ClitLit – Women, Romance Fiction and Patriarchal Discourse

July 25, 2010

WTFemininity: Reading ‘The CEO’s Expectant Secretary’

Filed under: funnies — Jodi @ 12:40 pm
Tags: , , , , ,

Like any genre, there are good romance novels and then there are really, really bad ones. We’re not even talking about the themes and gender roles and all the other stuff I crap on about all the time. In any genre, you get bits that just make you say… ‘WTF? Did someone actually think about they were writing here?’

Early on in Leanne Banks’s ‘The CEO’s Expectant Secretary’ I had one of those WTF moments – a moment so WTF-y I had to share it.

‘The contrast of the cream ceramic tile against her cherry coloured toenails emphasised her femininity.’

– Banks, L., 2010, The CEO’s Expectant Secretary [Harlequin Mills & Boon] p.14

I just cannot make head or tail of this sentence. I do not get it at all. Does femininity have a colour code? WTF? Can anyone decode this?

ETA: A little further in now, and here’s another bit I just don’t get:

‘Elle felt an amazing connection with Brock ripple through her. How amazing that their child would be born in the same month as Brock’s father.’

– ibid., p.49

Um… not that amazing, honey. Not necessarily bad romance (though there is this whole forced marriage plot going on that I would have a lot to say about if I wasn’t so busy WTFing) but definitely bad writing – or at least writing that has gone whoosh as it travelled over my head.

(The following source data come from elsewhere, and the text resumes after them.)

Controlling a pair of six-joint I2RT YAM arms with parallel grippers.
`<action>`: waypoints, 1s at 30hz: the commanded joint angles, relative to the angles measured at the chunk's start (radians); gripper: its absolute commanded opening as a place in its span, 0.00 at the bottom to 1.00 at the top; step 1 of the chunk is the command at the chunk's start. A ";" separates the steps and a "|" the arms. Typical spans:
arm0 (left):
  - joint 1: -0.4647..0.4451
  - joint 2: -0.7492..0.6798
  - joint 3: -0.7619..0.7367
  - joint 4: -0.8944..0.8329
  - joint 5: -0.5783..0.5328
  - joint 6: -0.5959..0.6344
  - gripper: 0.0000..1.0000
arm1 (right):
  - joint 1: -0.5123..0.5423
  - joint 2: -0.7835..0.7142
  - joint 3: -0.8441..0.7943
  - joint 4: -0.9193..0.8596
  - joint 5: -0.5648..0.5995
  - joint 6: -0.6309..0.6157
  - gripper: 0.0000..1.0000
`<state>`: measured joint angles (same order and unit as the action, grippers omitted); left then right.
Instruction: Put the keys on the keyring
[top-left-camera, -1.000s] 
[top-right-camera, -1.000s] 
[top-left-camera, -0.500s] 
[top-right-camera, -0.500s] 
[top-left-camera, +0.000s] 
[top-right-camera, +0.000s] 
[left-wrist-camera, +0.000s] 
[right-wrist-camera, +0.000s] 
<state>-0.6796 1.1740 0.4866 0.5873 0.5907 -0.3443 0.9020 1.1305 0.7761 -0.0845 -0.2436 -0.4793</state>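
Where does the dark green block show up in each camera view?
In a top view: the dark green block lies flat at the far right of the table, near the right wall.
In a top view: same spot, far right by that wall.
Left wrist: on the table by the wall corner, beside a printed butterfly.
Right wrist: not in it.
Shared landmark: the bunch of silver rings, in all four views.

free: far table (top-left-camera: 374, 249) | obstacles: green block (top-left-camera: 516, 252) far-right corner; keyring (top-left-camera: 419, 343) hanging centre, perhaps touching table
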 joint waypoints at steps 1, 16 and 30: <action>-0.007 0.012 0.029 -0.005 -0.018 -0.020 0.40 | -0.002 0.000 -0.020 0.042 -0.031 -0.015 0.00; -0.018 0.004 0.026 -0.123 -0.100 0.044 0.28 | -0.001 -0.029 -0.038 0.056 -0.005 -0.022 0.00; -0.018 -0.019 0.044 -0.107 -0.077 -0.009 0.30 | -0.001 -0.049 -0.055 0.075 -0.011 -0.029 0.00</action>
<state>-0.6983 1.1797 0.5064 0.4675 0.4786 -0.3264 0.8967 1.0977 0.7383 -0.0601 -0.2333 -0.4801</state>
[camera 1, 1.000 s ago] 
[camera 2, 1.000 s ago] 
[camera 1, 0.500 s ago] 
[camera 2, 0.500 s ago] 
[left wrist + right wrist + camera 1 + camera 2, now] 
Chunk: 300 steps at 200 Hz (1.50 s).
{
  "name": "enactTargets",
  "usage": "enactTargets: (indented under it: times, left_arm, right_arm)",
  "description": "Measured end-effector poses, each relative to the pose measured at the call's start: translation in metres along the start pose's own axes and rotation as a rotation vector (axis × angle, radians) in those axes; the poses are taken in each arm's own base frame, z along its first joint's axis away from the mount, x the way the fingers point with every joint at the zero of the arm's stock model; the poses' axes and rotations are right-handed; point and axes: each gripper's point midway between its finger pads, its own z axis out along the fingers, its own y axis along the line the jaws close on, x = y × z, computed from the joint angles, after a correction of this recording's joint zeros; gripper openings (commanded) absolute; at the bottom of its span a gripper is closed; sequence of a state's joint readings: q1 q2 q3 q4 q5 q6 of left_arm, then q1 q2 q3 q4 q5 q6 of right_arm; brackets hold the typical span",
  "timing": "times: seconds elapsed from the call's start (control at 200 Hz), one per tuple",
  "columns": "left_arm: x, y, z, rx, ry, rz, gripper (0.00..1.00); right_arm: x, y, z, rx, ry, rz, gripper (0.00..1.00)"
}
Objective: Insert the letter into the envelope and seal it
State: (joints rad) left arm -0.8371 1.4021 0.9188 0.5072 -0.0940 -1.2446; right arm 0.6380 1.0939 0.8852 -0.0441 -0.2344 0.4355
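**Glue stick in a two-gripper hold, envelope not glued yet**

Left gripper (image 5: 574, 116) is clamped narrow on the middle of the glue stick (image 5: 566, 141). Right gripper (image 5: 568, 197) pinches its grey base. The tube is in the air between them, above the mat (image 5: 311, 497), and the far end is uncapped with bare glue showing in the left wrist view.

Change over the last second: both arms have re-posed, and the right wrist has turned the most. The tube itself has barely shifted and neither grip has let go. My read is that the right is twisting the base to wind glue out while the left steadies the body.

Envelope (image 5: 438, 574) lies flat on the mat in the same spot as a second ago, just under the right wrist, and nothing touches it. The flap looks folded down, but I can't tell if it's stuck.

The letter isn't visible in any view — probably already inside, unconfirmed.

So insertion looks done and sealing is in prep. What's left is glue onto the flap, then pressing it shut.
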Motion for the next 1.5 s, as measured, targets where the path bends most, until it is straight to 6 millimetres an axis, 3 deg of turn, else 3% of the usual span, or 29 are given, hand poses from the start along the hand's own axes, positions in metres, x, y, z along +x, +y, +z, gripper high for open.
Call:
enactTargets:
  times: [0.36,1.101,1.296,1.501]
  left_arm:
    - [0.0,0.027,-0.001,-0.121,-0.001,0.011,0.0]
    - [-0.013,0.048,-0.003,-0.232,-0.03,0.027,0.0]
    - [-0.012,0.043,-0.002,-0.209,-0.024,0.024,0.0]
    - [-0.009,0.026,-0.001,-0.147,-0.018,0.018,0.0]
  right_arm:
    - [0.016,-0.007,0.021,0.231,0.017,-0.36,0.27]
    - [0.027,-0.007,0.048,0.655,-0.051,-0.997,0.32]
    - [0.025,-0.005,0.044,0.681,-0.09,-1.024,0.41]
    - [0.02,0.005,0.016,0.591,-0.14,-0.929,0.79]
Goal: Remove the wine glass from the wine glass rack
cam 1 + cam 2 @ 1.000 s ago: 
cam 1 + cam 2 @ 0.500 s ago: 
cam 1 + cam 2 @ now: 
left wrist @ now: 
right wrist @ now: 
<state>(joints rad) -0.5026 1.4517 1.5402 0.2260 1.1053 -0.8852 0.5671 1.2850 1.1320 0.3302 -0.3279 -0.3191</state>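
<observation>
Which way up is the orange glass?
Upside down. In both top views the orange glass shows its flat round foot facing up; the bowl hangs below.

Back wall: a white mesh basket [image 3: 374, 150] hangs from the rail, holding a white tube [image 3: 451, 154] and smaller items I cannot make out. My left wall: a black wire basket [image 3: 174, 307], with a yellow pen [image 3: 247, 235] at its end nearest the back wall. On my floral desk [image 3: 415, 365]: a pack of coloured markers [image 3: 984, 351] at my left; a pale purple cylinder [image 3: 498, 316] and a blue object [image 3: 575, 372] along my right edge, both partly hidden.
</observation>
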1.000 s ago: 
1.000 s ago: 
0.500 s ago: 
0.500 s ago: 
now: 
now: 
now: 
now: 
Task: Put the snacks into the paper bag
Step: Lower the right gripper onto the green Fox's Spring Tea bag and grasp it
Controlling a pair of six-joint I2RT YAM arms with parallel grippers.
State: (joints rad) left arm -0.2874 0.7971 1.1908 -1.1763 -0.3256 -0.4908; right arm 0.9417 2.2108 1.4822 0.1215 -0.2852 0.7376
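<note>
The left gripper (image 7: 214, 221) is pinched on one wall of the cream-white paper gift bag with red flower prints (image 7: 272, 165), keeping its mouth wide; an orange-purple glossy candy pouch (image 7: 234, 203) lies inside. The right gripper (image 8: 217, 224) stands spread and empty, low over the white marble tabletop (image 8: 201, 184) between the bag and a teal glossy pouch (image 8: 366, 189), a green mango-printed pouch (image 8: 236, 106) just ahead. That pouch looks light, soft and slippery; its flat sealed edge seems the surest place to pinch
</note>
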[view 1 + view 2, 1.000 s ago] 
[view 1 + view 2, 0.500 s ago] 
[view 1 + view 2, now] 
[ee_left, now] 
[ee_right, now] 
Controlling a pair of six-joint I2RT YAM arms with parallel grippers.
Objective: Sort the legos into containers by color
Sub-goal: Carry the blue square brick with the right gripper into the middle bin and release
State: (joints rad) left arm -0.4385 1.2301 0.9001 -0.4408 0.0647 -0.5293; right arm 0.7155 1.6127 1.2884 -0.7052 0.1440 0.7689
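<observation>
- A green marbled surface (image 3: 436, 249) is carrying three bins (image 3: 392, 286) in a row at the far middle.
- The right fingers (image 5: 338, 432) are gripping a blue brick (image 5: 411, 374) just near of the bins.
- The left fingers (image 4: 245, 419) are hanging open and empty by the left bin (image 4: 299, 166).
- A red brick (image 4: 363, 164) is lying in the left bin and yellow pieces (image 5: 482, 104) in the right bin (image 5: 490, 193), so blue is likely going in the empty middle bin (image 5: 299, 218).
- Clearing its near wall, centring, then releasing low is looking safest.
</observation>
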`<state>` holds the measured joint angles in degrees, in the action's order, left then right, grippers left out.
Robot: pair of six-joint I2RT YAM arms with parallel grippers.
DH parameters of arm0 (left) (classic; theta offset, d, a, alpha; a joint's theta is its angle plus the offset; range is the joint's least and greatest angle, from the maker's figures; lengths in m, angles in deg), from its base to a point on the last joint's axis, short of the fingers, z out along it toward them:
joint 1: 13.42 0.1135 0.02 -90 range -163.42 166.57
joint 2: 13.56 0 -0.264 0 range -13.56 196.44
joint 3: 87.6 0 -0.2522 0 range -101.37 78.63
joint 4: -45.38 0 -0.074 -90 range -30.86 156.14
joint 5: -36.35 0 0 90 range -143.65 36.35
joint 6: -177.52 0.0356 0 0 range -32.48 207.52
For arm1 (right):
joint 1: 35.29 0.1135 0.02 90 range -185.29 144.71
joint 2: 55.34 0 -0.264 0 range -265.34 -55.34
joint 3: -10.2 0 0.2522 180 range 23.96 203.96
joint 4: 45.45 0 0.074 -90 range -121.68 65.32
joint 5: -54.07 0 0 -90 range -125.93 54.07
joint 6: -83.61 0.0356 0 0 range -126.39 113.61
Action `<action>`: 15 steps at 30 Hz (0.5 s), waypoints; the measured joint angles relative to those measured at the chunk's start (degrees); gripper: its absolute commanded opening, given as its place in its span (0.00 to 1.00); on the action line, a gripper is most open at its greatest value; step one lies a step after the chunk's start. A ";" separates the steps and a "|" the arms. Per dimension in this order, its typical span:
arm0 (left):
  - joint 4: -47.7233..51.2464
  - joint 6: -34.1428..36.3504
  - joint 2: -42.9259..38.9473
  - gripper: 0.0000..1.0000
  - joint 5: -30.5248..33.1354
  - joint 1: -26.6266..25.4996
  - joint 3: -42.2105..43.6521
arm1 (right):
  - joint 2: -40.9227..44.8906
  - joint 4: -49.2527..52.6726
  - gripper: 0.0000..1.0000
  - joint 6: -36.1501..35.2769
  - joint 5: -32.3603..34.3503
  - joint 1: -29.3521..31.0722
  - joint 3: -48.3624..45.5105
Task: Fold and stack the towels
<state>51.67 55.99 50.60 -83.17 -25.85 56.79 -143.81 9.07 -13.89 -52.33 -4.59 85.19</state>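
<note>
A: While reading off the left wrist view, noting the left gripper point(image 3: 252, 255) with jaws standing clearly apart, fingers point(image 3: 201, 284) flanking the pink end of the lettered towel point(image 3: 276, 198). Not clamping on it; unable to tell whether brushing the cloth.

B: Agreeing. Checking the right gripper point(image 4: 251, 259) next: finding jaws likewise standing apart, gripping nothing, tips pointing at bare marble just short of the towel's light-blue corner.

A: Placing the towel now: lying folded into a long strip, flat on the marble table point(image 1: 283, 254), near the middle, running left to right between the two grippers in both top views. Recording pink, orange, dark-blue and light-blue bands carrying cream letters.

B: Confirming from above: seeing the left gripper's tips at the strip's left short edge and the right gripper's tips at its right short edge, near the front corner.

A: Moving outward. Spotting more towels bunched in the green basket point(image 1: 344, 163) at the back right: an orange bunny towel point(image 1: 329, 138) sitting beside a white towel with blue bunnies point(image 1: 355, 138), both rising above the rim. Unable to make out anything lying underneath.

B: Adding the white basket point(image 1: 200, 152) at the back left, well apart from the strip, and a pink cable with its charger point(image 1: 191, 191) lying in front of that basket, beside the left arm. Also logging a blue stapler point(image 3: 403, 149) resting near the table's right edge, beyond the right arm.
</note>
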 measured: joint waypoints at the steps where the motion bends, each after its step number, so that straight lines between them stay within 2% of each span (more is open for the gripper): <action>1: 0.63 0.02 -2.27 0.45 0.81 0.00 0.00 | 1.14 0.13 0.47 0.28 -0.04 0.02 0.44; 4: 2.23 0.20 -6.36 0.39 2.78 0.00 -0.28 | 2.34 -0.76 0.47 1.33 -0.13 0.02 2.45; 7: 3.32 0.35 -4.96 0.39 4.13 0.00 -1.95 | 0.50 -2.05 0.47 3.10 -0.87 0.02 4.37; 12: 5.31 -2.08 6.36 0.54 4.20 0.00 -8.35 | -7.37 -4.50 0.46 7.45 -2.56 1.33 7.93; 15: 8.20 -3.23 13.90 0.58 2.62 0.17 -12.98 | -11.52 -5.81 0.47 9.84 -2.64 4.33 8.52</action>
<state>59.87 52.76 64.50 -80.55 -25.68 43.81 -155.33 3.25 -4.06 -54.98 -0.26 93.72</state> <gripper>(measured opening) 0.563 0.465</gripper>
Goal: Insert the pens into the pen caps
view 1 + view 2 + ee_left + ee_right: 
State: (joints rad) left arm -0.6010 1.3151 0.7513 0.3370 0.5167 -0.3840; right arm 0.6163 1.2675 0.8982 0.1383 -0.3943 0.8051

ETA again: I might as well be liveblogging this book. There is just so much I do not get, so much to WTF about.

‘She felt both strong and delicate against him.’

-ibid., p.58

…how? huh?

ETA again: ‘”But I like shopping in outlets. It’s like hunting is for men. Bagging the one with the biggest rack in one shot.”‘

– ibid., p. 73

I do not get this book.

ETA again: ‘”Trust me, I have no oedipal urges.”‘

ibid., p.129

Thanks for clarifying, hero-boy.

ETA again: Okay, this I just thought was awesome.

‘”By the price I paid, I knew Mummy wasn’t slumming,” Brock murmured.’

– ibid., p.161

I love it. Brock the multisquillionaire business tycoon who is cold and ruthless in the office and a dynamo rocket in the bedroom (and who also has ‘laser blue eyes’) calls his mother ‘Mummy’. I LOVE IT SO MUCH.

January 5, 2010

Your Heroine Is Not Your Barbie – Quick Shots

I’m slogging my way through Pride and Pregnancy and I made it a whole two paragraphs further before I found something that completely rubbed me up the wrong way. I hate, hate, HATE when people insist on describing their character’s clothes in unnecessary detail. I realise this has nothing to do with the Proper Grown Up Academic Study of Romance Novels ™ but it drives me absolutely NUTS.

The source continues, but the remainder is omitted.